Une vraie fierté du fait francophone. Pas une mise en place par une pseudofierté identitaire basée sur un passé idéalisé, mais une fierté basée sur des problèmes d’accès découlant de sa classe sociale. Pendant qu’au Québec, on était encore en train de se battre pour faire comprendre à nos mononc en cheuf que les enseignantes voilées ne vont pas imposer la charia dans les classes, les Ontarois et Ontaroises se battaient pour avoir une seule université francophone. 

En 2005, pendant que le Québec rentrait dans sa saga des « accommodements raisonnables » qui allaient tant aller alimenter nos Richard Martineau, Mario Dumont et autre mononc avec beaucoup trop de tribunes, les Ontarois et Ontaroises se battaient pour garder ouvert le seul hôpital francophone en Ontario. Petite réflexion révolutionnaire. En ce sens, ma quête universitaire en Ontario m’a fait rendre compte d’une chose. TOUT Québécois ou Québécoise devrait aller vivre pendant un an dans une communauté francophone hors du Québec. Nous ne savons plus ce que c’est que de se battre pour nos droits nationaux, linguistiques, culturels, etc., et de les lier à notre lutte pour l’autodétermination économique et politique du Québec.

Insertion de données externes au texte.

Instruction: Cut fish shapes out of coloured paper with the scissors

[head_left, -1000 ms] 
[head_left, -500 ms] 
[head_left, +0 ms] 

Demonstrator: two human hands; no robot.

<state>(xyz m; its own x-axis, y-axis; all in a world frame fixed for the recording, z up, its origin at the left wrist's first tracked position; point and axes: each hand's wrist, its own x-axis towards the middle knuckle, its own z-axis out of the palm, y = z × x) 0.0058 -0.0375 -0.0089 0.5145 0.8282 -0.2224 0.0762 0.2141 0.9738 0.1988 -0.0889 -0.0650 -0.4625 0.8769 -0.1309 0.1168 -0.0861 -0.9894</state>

À la manière des martyrs de la pièce de Camus, les révolutionnaires du FLQ ont voulu prendre sur leurs épaules la libération économique et politique du Québec. Mais notre force, c’est notre nombre et le rapport de force qu’on peut établir avec. Nous pouvons et nous devons nous assurer que cette force doit être utilisée pour soulever toutes les personnes opprimées du Québec. Ce n’est pas en boycottant Netflix que nous obtiendrons les ressources et le pouvoir de développer massivement les médias, les musées, la littérature, le cinéma, bref la culture québécoise. Notre situation ne s’améliorera pas en  laissant les élites politiques fédéralistes et nationalistes de droite actuelles confier la gestion de nos services de santé et d’éducation à des compagnies privées. Elles ne verront jamais rien de rentable à assurer des services à des minorités, que ce soit au Québec ou dans le reste du Canada. 

Comme a probablement dit Pierre Falardeau en sortant du film Spiderman de Sam Raimi : « Un grand pouvoir correspond grande responsabilité? Esti, c’est juste ça que je fais, lever les voiles du caractère vaincu du Québec. On a un grand pouvoir, sti! »


Notes

1. Camus, Albert, « Les meurtriers délicats » dans L’homme révolté, Paris, édition Gallimard, collection Folio essai, juin 1985, p.172-181.
2. Camus, Albert, Les Justes, Édition Gallimard, collection Folio théâtre, mai 2008, 224p.
3.  « Les meurtriers délicats » dans L’homme révolté, p.177.
4. Octobre [long-métrage], réalisé par Pierre FALARDEAU, Québec, Association coopérative de production audiovisuelle et l’Office National du film du Canada, 1994, 35 mm, 53 :15 à 53 :24.
5. Octobre, réalisé par Pierre Falardeau, 1:19:58 à 1:20:38.